Condi Rice's Diplomacy of Ever-Increasing Pressure
Sometimes, Condi, the work of the Secretary of State is to lessen pressures throughout the world. Your boss’s ‘bring ‘em on’ mentality has us stretched to the breaking-point militarily.
What better way to take the political heat off a litany of failures and reversals than to take on another war? If Karl’s timing is right, the invasion of Iran will occur a month or so before the November elections.
That would be September of this year. Good weather for desert warfare. A reminder to the electorate not to change political horses in the middle of a stream, no matter that it’s a stream of errors, duplicities, mismanagement, tactical blunders, buck-passing, corporate greed, profiteering and chaos.
A case can be made, Madam Secretary, that pressure outside America is already at a maximum, what with
Egypt canceling promised elections
Hamas winning the national election in Palestine
Sharon on his death-bed and the opportunists sharpening knives
Saddam running his own trial in Iraq
Muslim rage inflamed by a series of cartoons
Iraqi militants keeping up the carnage
Not to say that we’re out of harm’s way in our own country, what with the pressure of
An industrial base on its knees
Congress in the midst of national disgrace
Constant edginess about another possible terrorist attack
Our own national trauma on our hurricane-damaged Gulf Coast
An administration that has no viable base of popular support
So, what was in your mind when you asked Congress yesterday to provide $75 million in emergency funding to step up pressure on the Iranian government. Expanding radio and television broadcasts into Iran? Promoting internal opposition to the rule of religious leaders?
What have you and the Prez been smoking?
A Secretary of State is supposed to be stateswomanlike. Staggering around the world, slashing at hornet’s nests is not stateswomanlike.
Take a breath. Sit down and get your feet up. We tried this ‘support of dissidents’ in both Iraq and Afghanistan and then, when some more immediately important political whim caught our eye, we left them, exposed, vulnerable, hung our to dry. Talk to the Kurds. A lot of people died. People who believed what America told them, put their lives on the line and watched as their families were chopped up into little pieces before their eyes, their towns obliterated, the earth covered over.

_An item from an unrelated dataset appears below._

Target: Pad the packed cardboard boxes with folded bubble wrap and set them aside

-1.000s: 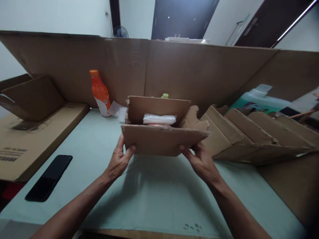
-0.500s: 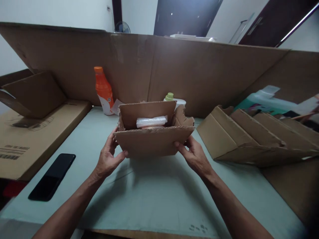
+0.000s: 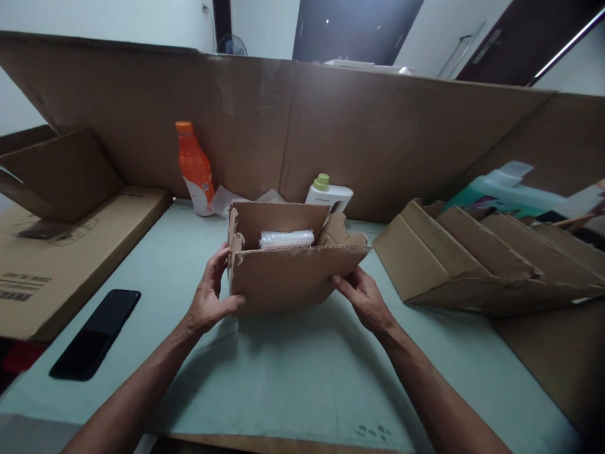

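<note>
Between my two hands is a small open-topped cardboard box (image 3: 293,277) with roughly cut edges. My left hand (image 3: 213,293) grips its left side, thumb on the front face and fingers behind the edge. On the lower right corner, my right hand (image 3: 363,296) holds it with the thumb in front; the other fingers are partly hidden. Inside the box lies a clear plastic-wrapped packet (image 3: 286,238), its lower part hidden by the front wall. Behind the box stand a white bottle with a green cap (image 3: 326,191) and an orange bottle (image 3: 195,167).
A black phone (image 3: 96,334) lies on the pale green tabletop (image 3: 283,378) at left, beside a flat carton (image 3: 85,258). To the right is a divided cardboard holder (image 3: 439,265), with a teal bottle (image 3: 501,192) behind it. A tall cardboard panel (image 3: 378,132) borders the back.
The box has come lower and turned slightly, showing more of its left edge. More of the white bottle now shows behind it. Both hands keep their hold.
</note>
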Demonstrator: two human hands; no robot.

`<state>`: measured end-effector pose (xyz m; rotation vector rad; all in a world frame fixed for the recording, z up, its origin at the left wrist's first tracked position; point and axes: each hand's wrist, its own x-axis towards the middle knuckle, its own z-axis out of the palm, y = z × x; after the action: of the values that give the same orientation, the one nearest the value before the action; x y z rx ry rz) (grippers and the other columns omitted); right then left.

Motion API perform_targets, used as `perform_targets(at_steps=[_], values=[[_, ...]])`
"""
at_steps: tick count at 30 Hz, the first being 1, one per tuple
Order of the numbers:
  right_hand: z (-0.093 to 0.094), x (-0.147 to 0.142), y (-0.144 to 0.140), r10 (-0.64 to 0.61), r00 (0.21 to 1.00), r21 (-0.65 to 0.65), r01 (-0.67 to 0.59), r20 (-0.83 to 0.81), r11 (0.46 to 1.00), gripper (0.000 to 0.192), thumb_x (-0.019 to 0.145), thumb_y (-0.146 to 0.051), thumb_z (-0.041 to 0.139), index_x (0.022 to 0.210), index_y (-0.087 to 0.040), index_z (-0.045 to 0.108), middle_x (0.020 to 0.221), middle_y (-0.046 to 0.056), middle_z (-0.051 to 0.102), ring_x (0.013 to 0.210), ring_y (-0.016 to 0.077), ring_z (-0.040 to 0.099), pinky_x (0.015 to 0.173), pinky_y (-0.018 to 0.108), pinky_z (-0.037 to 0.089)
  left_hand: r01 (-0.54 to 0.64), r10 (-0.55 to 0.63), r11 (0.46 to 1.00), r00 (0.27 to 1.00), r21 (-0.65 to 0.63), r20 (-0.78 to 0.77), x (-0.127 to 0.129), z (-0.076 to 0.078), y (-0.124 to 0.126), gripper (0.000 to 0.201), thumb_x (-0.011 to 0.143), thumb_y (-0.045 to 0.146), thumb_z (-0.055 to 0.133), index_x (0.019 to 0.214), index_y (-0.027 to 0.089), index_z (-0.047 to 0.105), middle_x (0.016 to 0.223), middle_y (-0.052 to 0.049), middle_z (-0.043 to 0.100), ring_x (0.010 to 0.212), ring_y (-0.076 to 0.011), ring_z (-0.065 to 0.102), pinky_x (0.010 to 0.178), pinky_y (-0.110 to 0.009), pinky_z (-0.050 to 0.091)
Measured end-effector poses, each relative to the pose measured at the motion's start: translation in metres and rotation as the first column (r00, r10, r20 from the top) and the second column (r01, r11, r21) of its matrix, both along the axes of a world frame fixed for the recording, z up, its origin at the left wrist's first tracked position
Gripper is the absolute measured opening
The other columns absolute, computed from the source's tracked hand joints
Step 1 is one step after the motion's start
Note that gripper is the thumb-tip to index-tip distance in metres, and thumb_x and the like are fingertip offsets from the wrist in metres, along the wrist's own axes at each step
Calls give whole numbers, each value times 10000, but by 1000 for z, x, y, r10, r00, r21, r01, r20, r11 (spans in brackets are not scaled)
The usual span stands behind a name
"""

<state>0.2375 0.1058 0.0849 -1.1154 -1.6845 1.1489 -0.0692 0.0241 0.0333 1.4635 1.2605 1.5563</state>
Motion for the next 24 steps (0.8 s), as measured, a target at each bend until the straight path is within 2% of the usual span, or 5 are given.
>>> perform_targets(at_steps=[3, 7, 12, 16, 24], values=[[2, 7, -1, -20, 1000, 9, 19, 19, 1000, 592, 785, -637, 702, 1177, -199, 631, 1193, 123, 712, 1074, 321, 645, 945, 472, 526, 46, -49, 998, 995, 31, 86, 3, -3, 3, 971, 682, 509, 846, 1476, 315, 322, 1547, -142, 404, 1417, -350, 423, 1179, -523, 342], [5, 11, -4, -25, 999, 48, 23, 44, 999, 568, 806, -623, 690, 1181, -201, 627, 1153, 114, 715, 1027, 299, 649, 930, 459, 528, 48, -48, 999, 997, 4, 54, -1, -4, 4, 1187, 667, 459, 872, 1582, 345, 124, 1610, -137, 334, 1435, -340, 409, 1186, -503, 350], [6, 10, -4, 2, 999, 79, -6, 49, 997, 565, 828, -608, 680, 1222, -210, 607, 1159, 102, 709, 1011, 276, 651, 902, 428, 536, -10, -9, 994, 984, -106, -179, -8, 8, 1, 1198, 590, 464, 914, 1574, 242, 268, 1563, -164, 415, 1411, -407, 422, 1163, -527, 380], [3, 8, -2, 10, 999, 90, -14, 41, 996, 553, 833, -610, 675, 1218, -218, 619, 1147, 96, 720, 993, 275, 659, 875, 420, 544, 17, -39, 993, 980, -115, -194, -7, 20, -4, 1172, 627, 454, 894, 1580, 250, 245, 1592, -157, 375, 1387, -387, 459, 1043, -451, 512], [-6, 12, -8, -12, 999, 99, 7, 43, 995, 548, 856, -624, 639, 1225, -219, 620, 1187, 107, 713, 1057, 289, 649, 927, 438, 522, 20, -41, 994, 978, -107, -202, -4, 23, -5, 1218, 614, 412, 895, 1599, 262, 195, 1600, -158, 363, 1383, -383, 458, 993, -425, 541]])
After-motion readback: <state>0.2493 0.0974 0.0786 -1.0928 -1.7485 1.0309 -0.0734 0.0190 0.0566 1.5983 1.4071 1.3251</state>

You were at Berkeley, the expert on Russia. This is not Berkeley and it's not Russia, a country we're not handling all that well either.
Our present mistaken adventure has Iraqis and Afghanis once again with their lives on the line, their families blown up in the markets, their towns obliterated, the earth covered over and it’s not Saddam this time, it’s us. Saddam is busy dominating the Iraqi court, running his trial. We will leave as soon as we can leave. Sooner, if it serves the politics. And, when we’re gone, we will have left behind a lesson in what happens to countries who are powerless to overthrow their oppressors.
And they are all powerless.
Think about that, Condi, before you take your $75 million and conduct another anthropological experiment. This is not Berkeley. Iran is an undamaged country, with a substantial middle class and a working infrastructure. Like so many other misguided countries with inferiority complexes, they’re working toward a nuclear capability to make themselves proud. Thereby squandering resources that could be better used in advancing their commercial interests. A poor choice, but theirs.
They’re a Muslim country, Madam Secretary, held down and smothered by a Mullocracy (a coining of the word for control by Mullahs). Over 75% of Iranians are under the age of twenty-five. Their society is already tottering and poised for change, conversant with and attracted to Western culture and ideology.
Leave them to it.
The last thing Iran or the Middle East (or America) needs at the moment is a politically insecure president, desperate to recover his image and frantic over his legacy, attempting to effect ‘regime change’ yet again.
I have yet to understand why Iran, a country three-quarters of whom love everything Western, is such a devastating nuclear threat, while Pakistan, a country 99% of whom hate our guts, has an acceptable nuclear capability.
Your and his world-views are simply astounding.
Iran, left to its own devices, is an unraveling Mullocracy, moving inexorably in a direction away from the Ayatollah Khomeini’s revolution. The Rice ‘slashing at hornet’s nests’ foreign policy will coalesce every last evil influence in Iran against the United States. A war, while not inevitable, is highly likely in these circumstances and here-we-go-again; an American blitzkrieg, destroyed infrastructure, civil collapse, insurgent guerilla warfare and yet another country we can’t begin to repair.
All under a presidency that claims itself to be answerable to no one in time of war.